The "another way" puts the matter in a different argument. I am not arguing that people have issues and should take responsibility and so forth. My thoughts go to conditions logically prior to this, meaning, in order to talk about a psychologist's sound advice, you simply have to assume what is given and work through it to achieve some end and not bring the matter to the level of basic questions. It is in this latter that the problem at hand lies. Put it this way: All of the problems we can think of, psychological or otherwise are given regions of contingency in which "redemption" is fought after and discovered. You have a flat tire, but you are not lost and wandering (even if you are, there is a world, the assumption of a world that does know how to address the issue); you have service stations, triple A and so forth--these are your redemption in such a situation. But when it comes to what is given, presence as such, there is no redemption, and the presence terrible suffering sits there as an undeniable feature of the world, but, in my view, impossible as-it-stands. There is, and i borrow this term from Hillary Putman, but for my own use, in the appearance of suffering a "logic" of evil intuitively figured in, and the evidence for this lies exclusively in the suffering itself. Evil, or moral "badness." Some may say the world does not wear its moral dimensions on its sleeve, but I beg to differ: it is as obvious as pain itself.
don't look at it as a problem fit for science, or to spelled out in accessible terms of evolutionary theory. The "terms" are not accessible at all. All there is is a plain and clear lack, as Augustine would put it. A lack of any response in the disclosures of the world through science and philosophy to a single human's suffering. [...] Also, keep in mind that an evolutionist's theory would say suffering is a survivor in the course of evolution because it serves best the interests of survival and reproduction. Who could argue with this, but it is not to the point, for the question goes deeper than this:
Psychological suffering is an internal experience. Behaviour associated with suffering can be scientifically observed, but the suffering itself can not - unless science is directed inward ...
Well, I don't think you can say suffering cannot be witnessed. But you can say its being "bad" cannot, though I also say it "bad" of it is intuitively clear, if a mystery to empirical observation.
It has been claimed that true religion is science directed inwards. Scientific methods could be directed inward to examine one's own suffering to try to understand it, its causes and effects, etc. A psychiatrist could assist the process, and shared experiences may also help to understand, but only the professor can directly examine his own suffering.
I side with Heidegger on this. we cannot "say" the presence of anything; rather, we can only "know" things taken up "as" in language. There world of presences as such are utterly transcendent. But in the "isness" I differ on this. I hold that we know in an absolute sense suffering and joy, though not knowing what they are interpretatively beyond their "badness" and "goodness" which are concepts that possess this absolute. Wittgenstein and Heidegger would say i am speaking nonsense. I beg to differ.
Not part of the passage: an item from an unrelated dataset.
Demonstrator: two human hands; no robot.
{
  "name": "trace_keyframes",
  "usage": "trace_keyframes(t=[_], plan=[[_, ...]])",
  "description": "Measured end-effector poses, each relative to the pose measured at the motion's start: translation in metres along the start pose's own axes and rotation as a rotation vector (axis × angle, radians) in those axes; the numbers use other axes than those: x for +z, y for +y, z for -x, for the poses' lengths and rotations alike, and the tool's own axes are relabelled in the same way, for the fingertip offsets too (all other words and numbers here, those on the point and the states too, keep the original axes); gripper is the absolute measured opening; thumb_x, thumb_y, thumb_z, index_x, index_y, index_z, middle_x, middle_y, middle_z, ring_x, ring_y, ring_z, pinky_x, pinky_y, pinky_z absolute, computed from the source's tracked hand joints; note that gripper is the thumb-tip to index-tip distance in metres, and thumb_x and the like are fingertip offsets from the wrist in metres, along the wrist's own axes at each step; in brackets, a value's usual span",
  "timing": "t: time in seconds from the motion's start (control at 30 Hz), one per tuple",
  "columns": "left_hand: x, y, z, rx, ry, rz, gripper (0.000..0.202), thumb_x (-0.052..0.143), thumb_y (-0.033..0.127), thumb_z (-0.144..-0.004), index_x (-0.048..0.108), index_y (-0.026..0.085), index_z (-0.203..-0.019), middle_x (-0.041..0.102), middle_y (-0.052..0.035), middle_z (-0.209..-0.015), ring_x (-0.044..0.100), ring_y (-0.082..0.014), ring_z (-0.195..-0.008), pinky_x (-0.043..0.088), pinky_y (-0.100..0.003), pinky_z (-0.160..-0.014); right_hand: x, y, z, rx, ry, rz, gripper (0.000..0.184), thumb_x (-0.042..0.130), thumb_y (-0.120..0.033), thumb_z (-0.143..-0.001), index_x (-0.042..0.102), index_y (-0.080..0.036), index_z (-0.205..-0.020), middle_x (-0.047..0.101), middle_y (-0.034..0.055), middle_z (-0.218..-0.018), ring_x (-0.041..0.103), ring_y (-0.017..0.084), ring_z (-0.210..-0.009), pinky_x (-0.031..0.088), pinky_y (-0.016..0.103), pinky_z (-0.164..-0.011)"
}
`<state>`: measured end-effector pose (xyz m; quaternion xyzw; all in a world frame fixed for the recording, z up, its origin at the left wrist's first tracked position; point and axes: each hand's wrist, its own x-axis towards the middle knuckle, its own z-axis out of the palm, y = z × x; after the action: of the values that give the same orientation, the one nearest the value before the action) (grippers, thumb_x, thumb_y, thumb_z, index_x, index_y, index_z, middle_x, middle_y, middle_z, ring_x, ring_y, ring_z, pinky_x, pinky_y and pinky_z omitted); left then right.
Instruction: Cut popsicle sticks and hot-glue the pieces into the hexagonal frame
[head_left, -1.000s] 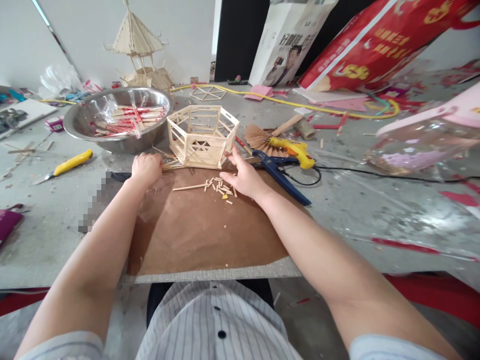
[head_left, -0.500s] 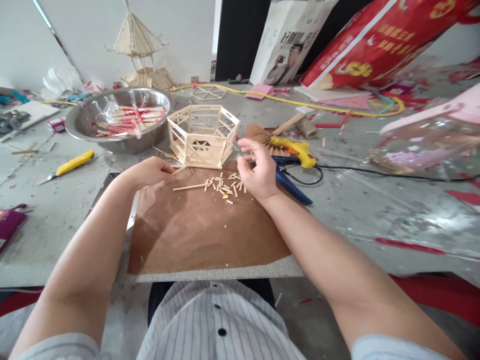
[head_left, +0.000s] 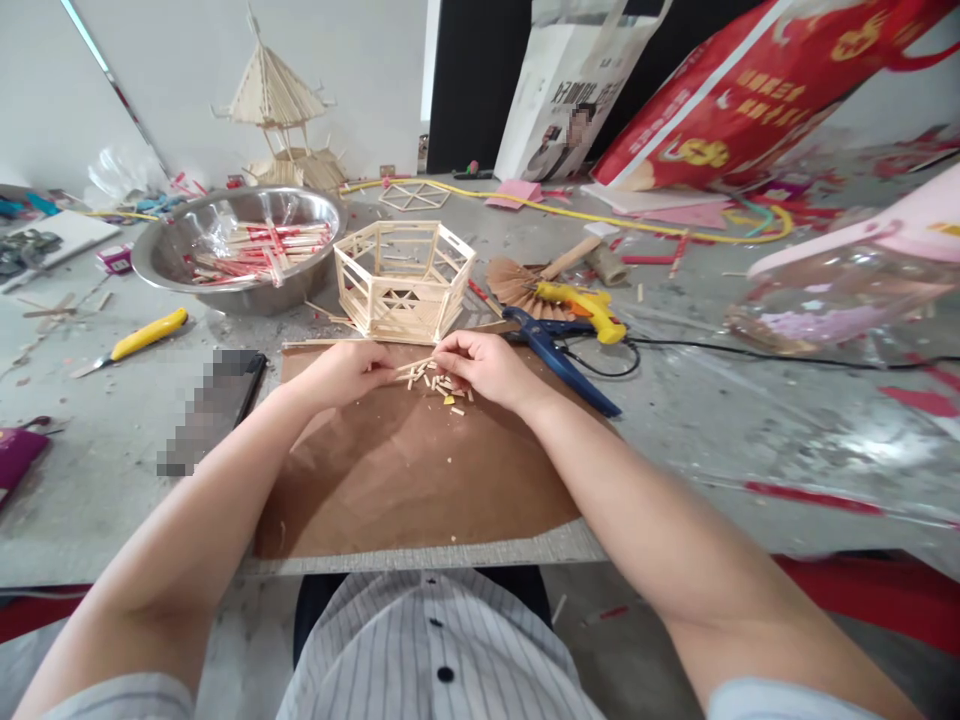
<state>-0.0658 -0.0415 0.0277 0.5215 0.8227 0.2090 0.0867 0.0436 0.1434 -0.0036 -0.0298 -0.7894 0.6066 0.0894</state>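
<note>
My left hand (head_left: 351, 374) pinches a thin wooden stick (head_left: 411, 368) that spans the gap to my right hand (head_left: 484, 368), whose fingers are closed at its other end. Just under it, short cut bits of stick (head_left: 440, 383) lie in a loose pile on a brown sheet (head_left: 420, 480), with a small yellow piece among them. Behind my hands stands a six-sided open frame (head_left: 365, 292) built of sticks. Another long stick (head_left: 307, 343) lies along the sheet's far edge. My fingers partly hide the held stick's ends.
A steel bowl (head_left: 161, 268) of red-and-pale sticks is at the back left, before a stick pagoda (head_left: 262, 85). A yellow-handled knife (head_left: 146, 335) lies left. Blue-handled cutters (head_left: 562, 365) and a yellow glue gun (head_left: 592, 305) with a black cord lie right.
My hands have come together over the pile, the left moving right, the right moving left and down. The right fingers have closed, and a stick now spans between both hands.
</note>
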Motion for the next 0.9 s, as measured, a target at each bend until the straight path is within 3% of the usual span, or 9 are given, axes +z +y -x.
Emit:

The 4 Noble Truths in Buddhism are primarily about suffering: the presence of suffering; the origin/cause of suffering; the ending of suffering (by ending the cause of suffering); and ways to achieve this.
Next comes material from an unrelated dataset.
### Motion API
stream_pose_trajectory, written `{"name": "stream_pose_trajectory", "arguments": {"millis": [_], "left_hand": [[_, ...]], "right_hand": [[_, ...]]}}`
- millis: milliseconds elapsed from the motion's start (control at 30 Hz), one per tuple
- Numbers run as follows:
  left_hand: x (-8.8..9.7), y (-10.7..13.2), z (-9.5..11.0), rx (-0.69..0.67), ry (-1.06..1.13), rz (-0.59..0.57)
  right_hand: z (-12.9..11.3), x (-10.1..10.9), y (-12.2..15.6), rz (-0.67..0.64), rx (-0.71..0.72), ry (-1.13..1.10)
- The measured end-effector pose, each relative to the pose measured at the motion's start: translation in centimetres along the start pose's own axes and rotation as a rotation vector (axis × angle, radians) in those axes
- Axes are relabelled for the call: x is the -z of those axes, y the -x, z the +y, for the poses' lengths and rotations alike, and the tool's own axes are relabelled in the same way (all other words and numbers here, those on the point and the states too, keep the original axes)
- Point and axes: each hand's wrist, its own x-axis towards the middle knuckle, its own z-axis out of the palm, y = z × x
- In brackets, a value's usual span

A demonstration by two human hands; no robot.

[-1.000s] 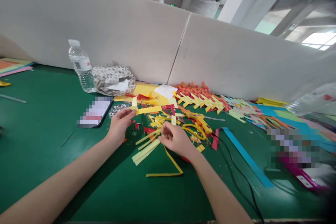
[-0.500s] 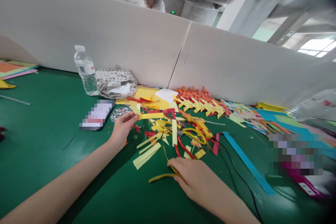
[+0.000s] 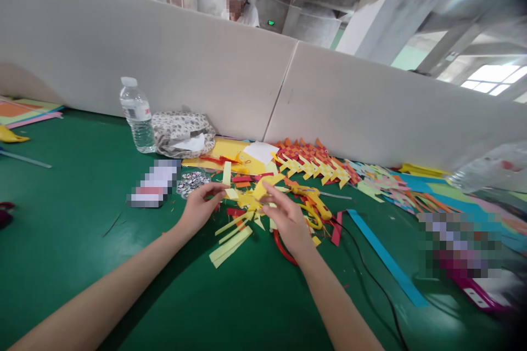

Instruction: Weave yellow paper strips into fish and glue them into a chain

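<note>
My left hand (image 3: 202, 207) is over the left side of a pile of paper scraps, its thumb and fingertips closed on a pale yellow paper strip (image 3: 227, 173). Facing it, my right hand (image 3: 289, 220) pinches a yellow paper piece (image 3: 267, 186) above the pile. Under and beside the right hand lie red-handled scissors (image 3: 284, 249), partly hidden, and a yellow looped handle (image 3: 315, 218). A yellow glue gun (image 3: 310, 197) rests just to the right, its black cord running toward me. Pale yellow strips (image 3: 230, 248) lie in front of the pile.
Woven paper fish shapes (image 3: 315, 162) lie by the white partition (image 3: 185, 66). To the left are a water bottle (image 3: 138, 115), a patterned cloth bag (image 3: 185, 132), a phone (image 3: 155, 184) and a bag of googly eyes (image 3: 192, 182). A blue strip (image 3: 387, 258) lies right. A person sits beyond the partition.
My right hand has moved up and away from me to the pile, now with a yellow paper piece; the curved yellow strip it held is gone from the front. My left hand has shifted slightly right.
</note>
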Motion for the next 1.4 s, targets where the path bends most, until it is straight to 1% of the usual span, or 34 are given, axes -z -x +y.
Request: {"name": "stream_pose_trajectory", "arguments": {"millis": [67, 133, 200, 267, 333, 433, 567, 633, 733, 800, 1033, 1233, 1400], "left_hand": [[0.1, 0.1, 0.1, -0.015, -0.023, -0.023], [0.1, 0.3, 0.4, -0.071, -0.078, -0.071], [0.0, 0.6, 0.8, -0.184, -0.179, -0.143], [-0.1, 0.9, 1.0, -0.302, -0.274, -0.224], [-0.1, 1.2, 1.2, -0.380, -0.313, -0.290], [-0.1, 1.6, 1.3, -0.454, -0.321, -0.359], [0.0, 1.8, 1.6, -0.486, -0.323, -0.437], [0.0, 1.8, 1.7, -0.496, -0.321, -0.451], [0.0, 1.8, 1.8, -0.511, -0.309, -0.468], [0.0, 1.8, 1.8, -0.518, -0.305, -0.485], [0.0, 1.8, 1.9, -0.525, -0.306, -0.520], [-0.1, 1.9, 1.7, -0.516, -0.316, -0.509], [-0.2, 1.9, 1.4, -0.526, -0.318, -0.528]], "right_hand": [[1.1, -0.5, -1.6, 0.152, 0.091, 0.082], [2.0, -0.6, -2.3, 0.252, 0.182, 0.200], [2.6, -0.2, -2.2, 0.359, 0.260, 0.340], [2.9, 0.4, -1.9, 0.475, 0.307, 0.457], [3.0, 1.1, -1.7, 0.540, 0.315, 0.473], [2.8, 1.4, -1.7, 0.521, 0.288, 0.373], [2.5, 1.1, -1.7, 0.468, 0.248, 0.311], [2.5, 0.9, -1.6, 0.430, 0.185, 0.226], [2.5, 0.8, -1.5, 0.372, 0.047, 0.067], [2.6, 0.8, -1.5, 0.359, 0.002, 0.037], [2.5, 0.9, -1.6, 0.292, 0.015, 0.047], [2.5, 1.0, -1.4, 0.346, 0.045, 0.067], [2.6, 1.2, -1.5, 0.321, 0.084, 0.084]]}}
Buddhism is a way of liberation, not inquiry into basic questions. Ironically, because tells us to shut up and let the world "speak" it allows for the intimation of extraordinary understanding. Husserl's "epoche" has a place here, but this is another fascinating issue.
The 4 noble truths address the cause of the suffering, and how to end the suffering by ending the cause, but they don't address the effects of suffering. It may be assumed that the effects are all negative and it is a given that anyone would want to end their suffering, but what if this is questioned and the effects of suffering are examined more closely? One may experience unpleasantness ... Then what happens? Are the same effects observed every time? If not, what might explain any differences?
Yeah, I don't take issue with Buddhism. I think I am a Buddhist, in fact. But this is where thinking begins, by shutting down presuppositions and allow things to clear.
What about the bigger picture? Examining one's own suffering may not be enough to see the bigger picture. This is where philosophy can come into play. This may require some thinking ...
right, I think the big picture, the more it comes into view, there more we pull away the pragmatic fictions that rule our thinking.
how is it that suffering is even a possibility in an evolutionary matrix?
Evolution relies on change. Suffering helps to drive change. More precisely, suffering motivates efforts to resolve internal conflict, which results in change. Failure to resolve the conflict results in persistent suffering rather than change.
Not what i had in mind. I can see with everyone else how evolution works on this: Suffering encourages survival and reproduction. But wht is IT doing there in the first place, I wonder.